**Requirement:**
Repeat precisely the span of lines below that opens with the line containing "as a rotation" and closes with the line containing "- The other", both included.

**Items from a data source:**
>>>

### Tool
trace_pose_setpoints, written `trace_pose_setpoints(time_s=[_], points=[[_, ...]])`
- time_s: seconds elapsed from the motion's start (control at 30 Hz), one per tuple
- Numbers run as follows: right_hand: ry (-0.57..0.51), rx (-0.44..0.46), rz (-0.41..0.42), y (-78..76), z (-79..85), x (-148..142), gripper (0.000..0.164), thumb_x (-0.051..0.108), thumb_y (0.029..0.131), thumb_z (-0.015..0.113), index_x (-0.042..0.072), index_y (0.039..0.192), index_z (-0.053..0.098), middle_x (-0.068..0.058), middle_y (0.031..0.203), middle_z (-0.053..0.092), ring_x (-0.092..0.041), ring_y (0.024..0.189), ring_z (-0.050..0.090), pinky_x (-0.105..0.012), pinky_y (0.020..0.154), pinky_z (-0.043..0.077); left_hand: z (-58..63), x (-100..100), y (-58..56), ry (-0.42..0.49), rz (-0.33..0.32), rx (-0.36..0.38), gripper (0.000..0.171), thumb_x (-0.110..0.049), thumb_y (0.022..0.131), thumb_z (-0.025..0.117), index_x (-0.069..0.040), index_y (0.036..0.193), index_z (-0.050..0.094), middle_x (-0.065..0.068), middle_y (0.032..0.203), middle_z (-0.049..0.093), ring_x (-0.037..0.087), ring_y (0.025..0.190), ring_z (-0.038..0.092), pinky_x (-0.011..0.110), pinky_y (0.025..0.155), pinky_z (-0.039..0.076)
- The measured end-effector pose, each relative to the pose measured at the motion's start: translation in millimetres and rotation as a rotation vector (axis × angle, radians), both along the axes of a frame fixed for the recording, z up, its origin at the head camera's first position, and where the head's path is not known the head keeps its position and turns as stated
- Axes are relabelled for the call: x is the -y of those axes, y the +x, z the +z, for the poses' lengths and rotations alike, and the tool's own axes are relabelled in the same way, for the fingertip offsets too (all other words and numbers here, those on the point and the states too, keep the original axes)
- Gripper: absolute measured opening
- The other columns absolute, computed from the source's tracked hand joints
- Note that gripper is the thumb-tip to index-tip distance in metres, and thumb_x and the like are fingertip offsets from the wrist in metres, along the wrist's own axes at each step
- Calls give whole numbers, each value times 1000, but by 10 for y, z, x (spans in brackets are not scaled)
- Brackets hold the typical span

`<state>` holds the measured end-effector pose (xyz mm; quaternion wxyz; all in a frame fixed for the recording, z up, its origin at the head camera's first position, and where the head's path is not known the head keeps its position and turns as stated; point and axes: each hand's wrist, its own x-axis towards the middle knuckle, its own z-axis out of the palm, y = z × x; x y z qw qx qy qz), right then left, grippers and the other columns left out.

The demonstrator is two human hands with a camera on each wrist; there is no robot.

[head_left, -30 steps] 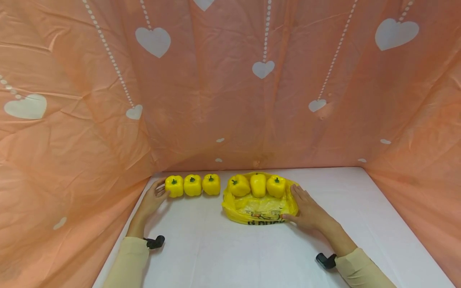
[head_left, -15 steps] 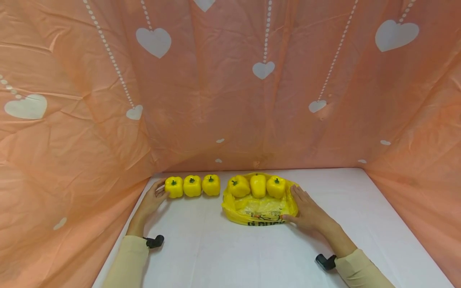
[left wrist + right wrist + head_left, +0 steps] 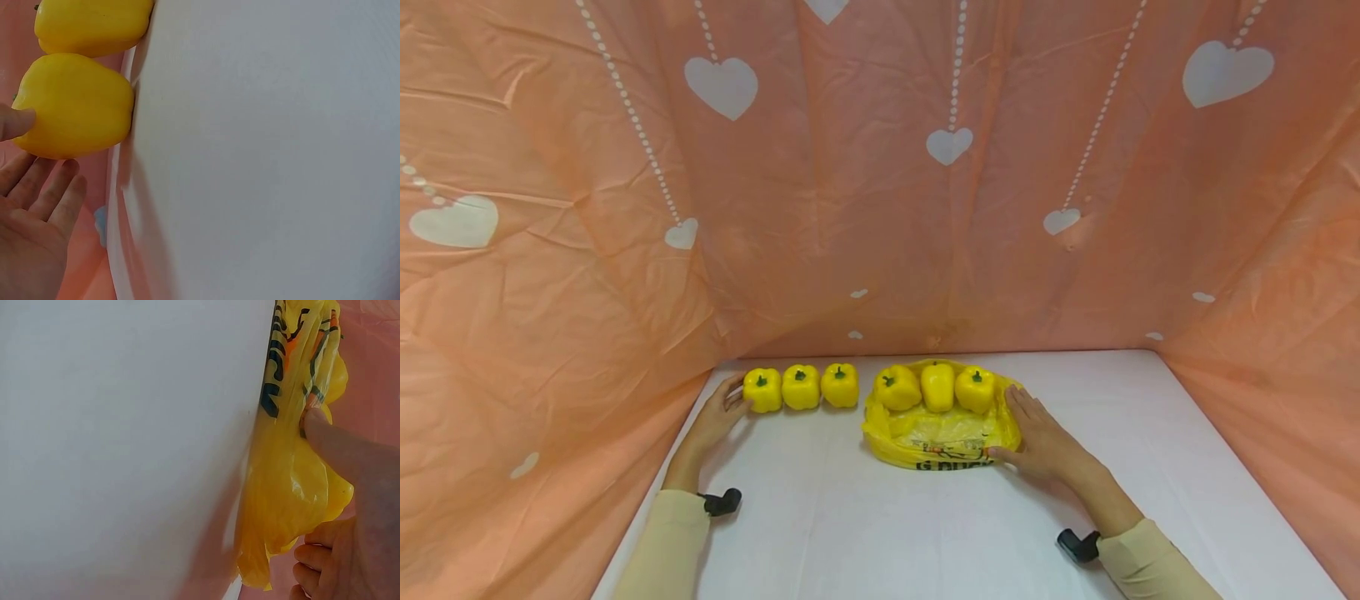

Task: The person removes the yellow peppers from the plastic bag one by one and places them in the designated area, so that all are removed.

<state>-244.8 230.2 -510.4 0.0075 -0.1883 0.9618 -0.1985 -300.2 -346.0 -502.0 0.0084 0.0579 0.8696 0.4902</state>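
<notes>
Three yellow bell peppers stand in a row on the left, and the leftmost bell pepper [image 3: 763, 390] is beside my left hand [image 3: 711, 421]. In the left wrist view, the thumb touches that pepper's side while the extended fingers [image 3: 59, 194] lie along its outer face. Right of the row, a yellow plastic bag [image 3: 925, 454] with dark printed letters lies spread with its mouth open. Three more bell peppers sit along its far side, among them a middle bell pepper [image 3: 937, 386]. My right hand [image 3: 1048, 446] rests at the bag's right edge, its fingers straight and thumb on the near rim.
A white-covered table [image 3: 880, 533] extends toward me. Behind and at both sides hangs an orange-pink curtain [image 3: 850, 192] with white hearts, meeting the table's back edge close behind the peppers. Small black devices [image 3: 1078, 545] are strapped at both wrists.
</notes>
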Motion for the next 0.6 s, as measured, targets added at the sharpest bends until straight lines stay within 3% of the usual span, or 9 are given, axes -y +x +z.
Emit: trace_pose_setpoints(time_s=[0.2, 0.6], points=[[-12, 12, -4, 10, 17, 6, 111, 56, 97, 75, -11, 166, 20, -31, 174, 15, -50, 161, 16, -63, 130, 16, 44, -11, 25, -39, -8, -10, 69, -11, 112, 58, 11, 165, 19, 38, 168, 24, 56, 155, 27, 65, 128, 24], [-11, 7, -3, 8, 13, 6, 109, 55, 97, 75, -11, 166, 20, -31, 174, 15, -50, 161, 16, -63, 130, 17, 110, -30, 98, -2, 20, -64, 66, -6, 111, 58, 15, 162, 22, 40, 167, 23, 58, 155, 25, 64, 127, 26]])
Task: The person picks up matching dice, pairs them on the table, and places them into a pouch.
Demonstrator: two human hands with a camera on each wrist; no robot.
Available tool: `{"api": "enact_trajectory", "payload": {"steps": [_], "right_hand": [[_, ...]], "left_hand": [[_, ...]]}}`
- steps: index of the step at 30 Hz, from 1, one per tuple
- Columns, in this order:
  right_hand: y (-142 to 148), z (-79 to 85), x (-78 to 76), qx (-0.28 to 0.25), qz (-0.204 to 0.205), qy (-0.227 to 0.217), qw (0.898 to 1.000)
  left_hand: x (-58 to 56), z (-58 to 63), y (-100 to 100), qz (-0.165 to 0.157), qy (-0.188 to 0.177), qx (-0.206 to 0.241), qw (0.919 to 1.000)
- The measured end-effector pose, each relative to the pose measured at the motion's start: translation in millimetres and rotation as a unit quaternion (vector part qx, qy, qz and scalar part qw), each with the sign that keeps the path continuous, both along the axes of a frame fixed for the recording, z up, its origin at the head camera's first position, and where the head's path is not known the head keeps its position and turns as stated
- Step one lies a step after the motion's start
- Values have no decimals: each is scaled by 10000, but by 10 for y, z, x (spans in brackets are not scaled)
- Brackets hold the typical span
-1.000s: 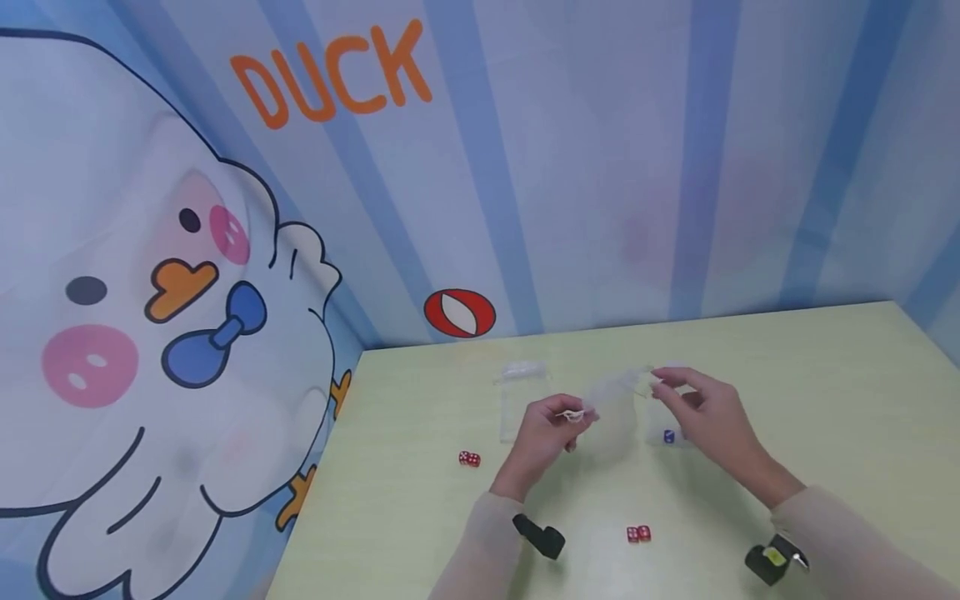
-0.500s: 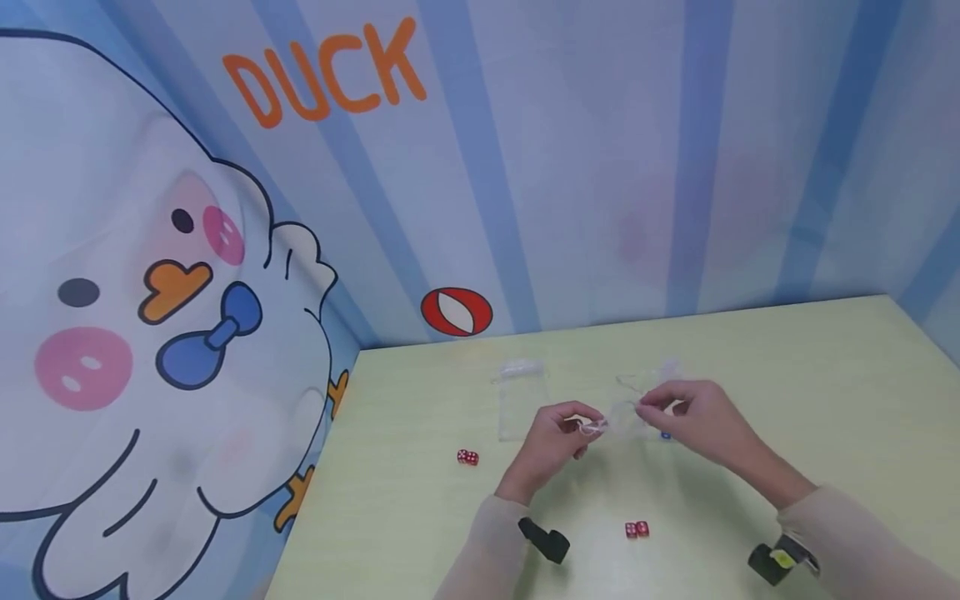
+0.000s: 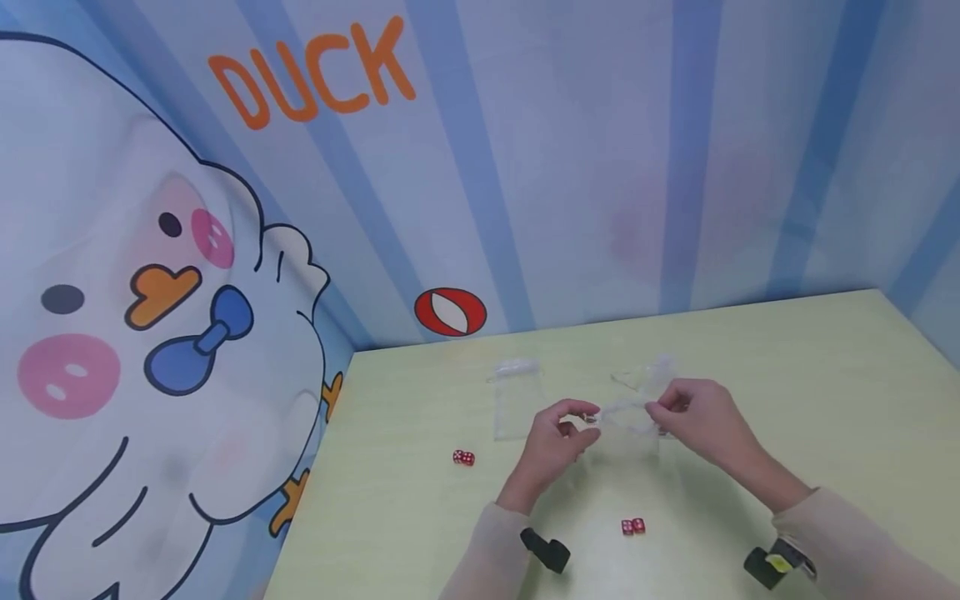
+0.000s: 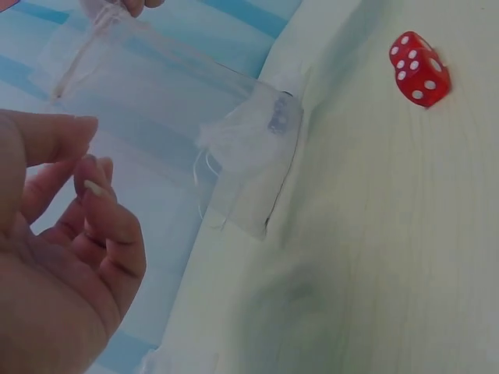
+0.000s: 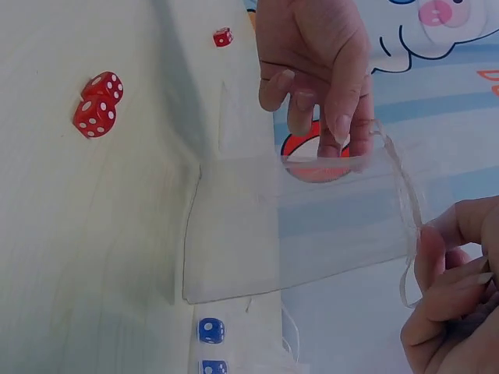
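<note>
A sheer white drawstring bag (image 3: 626,421) hangs mouth up between my two hands. My right hand (image 3: 697,417) pinches the corner of its mouth at the cord (image 5: 409,195). At the other top corner my left hand (image 3: 555,442) has its thumb and fingertips together right at the bag's edge. The right wrist view shows the bag hanging flat, with nothing visible inside. Beyond it lie blue dice (image 5: 210,330) beside another sheer bag (image 4: 242,140), mostly hidden in the head view. Two red dice (image 3: 633,527) lie side by side in front of my hands.
A flat sheer bag (image 3: 517,404) lies at the back left of the table (image 3: 405,400). Two more red dice (image 3: 463,457) sit to the left of my left hand. Behind the table hangs a blue striped cloth (image 3: 570,167) with a duck print.
My right hand has moved down and nearer to me, bringing the bag from slanted to hanging upright. My left hand has shifted its fingers at the bag's corner, where cord loops showed before.
</note>
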State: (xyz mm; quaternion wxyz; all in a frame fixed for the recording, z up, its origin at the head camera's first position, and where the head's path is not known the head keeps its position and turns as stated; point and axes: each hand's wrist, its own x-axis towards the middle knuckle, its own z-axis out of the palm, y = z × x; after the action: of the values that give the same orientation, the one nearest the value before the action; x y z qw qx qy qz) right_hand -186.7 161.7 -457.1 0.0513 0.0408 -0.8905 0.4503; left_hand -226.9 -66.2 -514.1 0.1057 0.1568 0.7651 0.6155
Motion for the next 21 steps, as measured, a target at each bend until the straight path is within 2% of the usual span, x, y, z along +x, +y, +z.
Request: {"api": "enact_trajectory", "payload": {"steps": [5,8,12,14,17,21], "right_hand": [[21,-39,-9,-51,-145,255,9996],[17,-35,-9,-48,-187,335,9993],[6,-40,1,-65,-289,325,9990],[0,-48,6,-92,-338,316,9989],[-11,-57,9,-125,-358,302,9988],[-21,-59,12,-128,-340,337,9988]], "left_hand": [[76,-37,-67,47,73,-249,9997],[134,-77,-132,-306,168,-599,9976],[241,-141,-191,-1063,333,-1115,9875],[304,-184,-196,-1325,363,-1330,9815],[407,-252,-186,-1513,330,-1633,9743],[527,-336,-149,-1543,466,-2059,9652]]}}
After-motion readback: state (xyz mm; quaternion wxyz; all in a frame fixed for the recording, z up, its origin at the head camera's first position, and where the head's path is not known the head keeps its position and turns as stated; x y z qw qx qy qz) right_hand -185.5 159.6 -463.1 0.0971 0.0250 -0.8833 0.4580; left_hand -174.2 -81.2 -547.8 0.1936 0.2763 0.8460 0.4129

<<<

**Written solution:**
- The measured end-effector pose, each relative to the pose measured at the motion's start: translation in millimetres and rotation as a rotation vector (axis × angle, radians), both along the axes of a frame fixed for the recording, z up, its origin at the head camera's first position, and where the head's path is not known the head keeps its position and turns as stated
- Axes are relabelled for the call: x is the -y of those axes, y the +x, z the +z, for the poses' lengths and rotations alike, and the tool's own axes are relabelled in the same way, for the fingertip offsets too (all other words and numbers here, those on the point and the states too, keep the original axes)
- Gripper: absolute measured opening
- The other columns absolute, computed from the source's tracked hand joints

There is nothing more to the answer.